Tube Girl AKA Sabrina Bashoon went viral last year for her videos filmed on the tube. Her acclaim saw her walking in fashion week shows and invited to red-carpet events, yet she was seemingly cancelled only months later over her response to the conflict in Palestine. These individuals, such as Bashoon, are celebrated and put on a pedestal, though we have no knowledge of who they are or what their views of the world are, then consumers of their content seem shocked when stories come to light that don’t paint these near-strangers in the perfect light.
“One of the main problems nowadays about using social media is users’ relationship with social media stars (Internet Stars),” says psychiatrist and mental health researcher Jaafar Omer Ahmed. “They are listening, following, and even sharing their posts! This behaviour has relation to our human needs, to get pleasure and to run away from our main complaints. Also, people like to have someone as a model, internet stars are showing themselves as perfect.”
While some influencers build up a loyal and longstanding following over many years, during which their followers develop a lot of knowledge about them, these viral TikTok stars blow up overnight, and parasocial relationships are created between them and their fans with very little foundation or forethought.
These long-time internet stars may have skeletons in their closets, often acts or wrongdoings from their youth or early days online, at a time when admittedly, what was and wasn’t morally or ethically correct was not as defined as strongly as it is today. However, these viral sensations are often cancelled or de-platformed over current wrongdoings, making the rise to such stardom overnight a scary phenomenon for both stars and viewers consuming their content.

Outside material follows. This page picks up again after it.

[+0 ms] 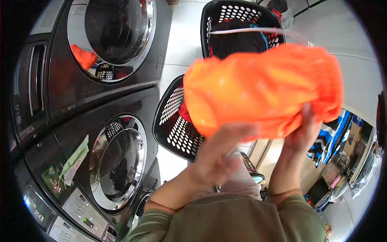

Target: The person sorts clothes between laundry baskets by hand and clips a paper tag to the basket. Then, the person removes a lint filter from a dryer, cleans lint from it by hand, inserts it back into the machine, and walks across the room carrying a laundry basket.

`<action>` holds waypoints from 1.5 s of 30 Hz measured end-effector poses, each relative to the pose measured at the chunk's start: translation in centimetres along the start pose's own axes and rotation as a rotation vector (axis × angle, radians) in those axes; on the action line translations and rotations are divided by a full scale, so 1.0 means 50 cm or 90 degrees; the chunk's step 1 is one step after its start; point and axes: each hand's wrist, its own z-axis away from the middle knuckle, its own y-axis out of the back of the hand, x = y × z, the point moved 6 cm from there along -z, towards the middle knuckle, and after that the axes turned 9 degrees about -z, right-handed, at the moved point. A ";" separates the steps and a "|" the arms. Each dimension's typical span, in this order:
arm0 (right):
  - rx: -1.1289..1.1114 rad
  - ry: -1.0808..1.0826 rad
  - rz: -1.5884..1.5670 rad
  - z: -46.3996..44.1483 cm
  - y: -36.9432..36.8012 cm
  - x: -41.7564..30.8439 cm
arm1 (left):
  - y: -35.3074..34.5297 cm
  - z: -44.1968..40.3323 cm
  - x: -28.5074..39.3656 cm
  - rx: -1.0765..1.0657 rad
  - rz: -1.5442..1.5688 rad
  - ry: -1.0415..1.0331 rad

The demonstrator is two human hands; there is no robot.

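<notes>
An orange garment (250,88) with a gathered, elastic-looking band at its right end is held up in front of me, slightly blurred by motion. My right hand (300,127) grips its lower right edge near that band, thumb on the near side. At the lower left edge is my left hand (221,153), blurred, its fingers stretched out against the cloth and the thumb apart. Behind the garment stand two black perforated laundry baskets: the far basket (207,36) holds dark clothes, and the nearer basket (159,133) shows a bit of red cloth.
Two dark front-loading machines stand on the left, with a far round door (117,32) and a near round door (121,165), both closed. A green-white paper strip (75,161) is on the near machine's front. At right, blue, black and white striped cloth (328,139) hangs by cluttered shelves.
</notes>
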 end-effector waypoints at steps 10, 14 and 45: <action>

Moreover, this seemingly constant cycle of new stars and cancel culture raises questions about the morality of influencers and those with such a large outreach, and whether giving individuals such influence is inevitably going to backfire. Long-time stars like Shane Dawson, David Dobrik, and Trisha Paytas have all been cancelled for toxic or illegal acts, and we have also seen talk show hosts, singers, designers, actors, and reality stars cancelled over similar acts. These are all beloved stars whom, at one point, the public could never imagine doing anything wrong.
While some of these cancellable acts happened a long time before an individual’s time in the spotlight, many occurred during their stardom – suggesting either that stardom and this pedestalization of individuals inevitably lead to bad behaviour, or that stars have skeletons in their closets and can still make mistakes.
Whether you want to cut stars some slack and acknowledge that others have made similar mistakes, or you are a champion of cancel culture and see the problematic elements of such speedy rises to fame, it is clear that idolising and creating these intense parasocial bonds with our favourite stars is not advisable. They are human just as we are, and they are just as capable of amoral or unethical acts. They have the same capacity to be rude, mean, harmful, or a danger to society as anyone. Being in the spotlight doesn’t change that or make individuals moral people just because they have found fame.
We will never truly know these people on our screens, and we need to stop idolising them as if we do.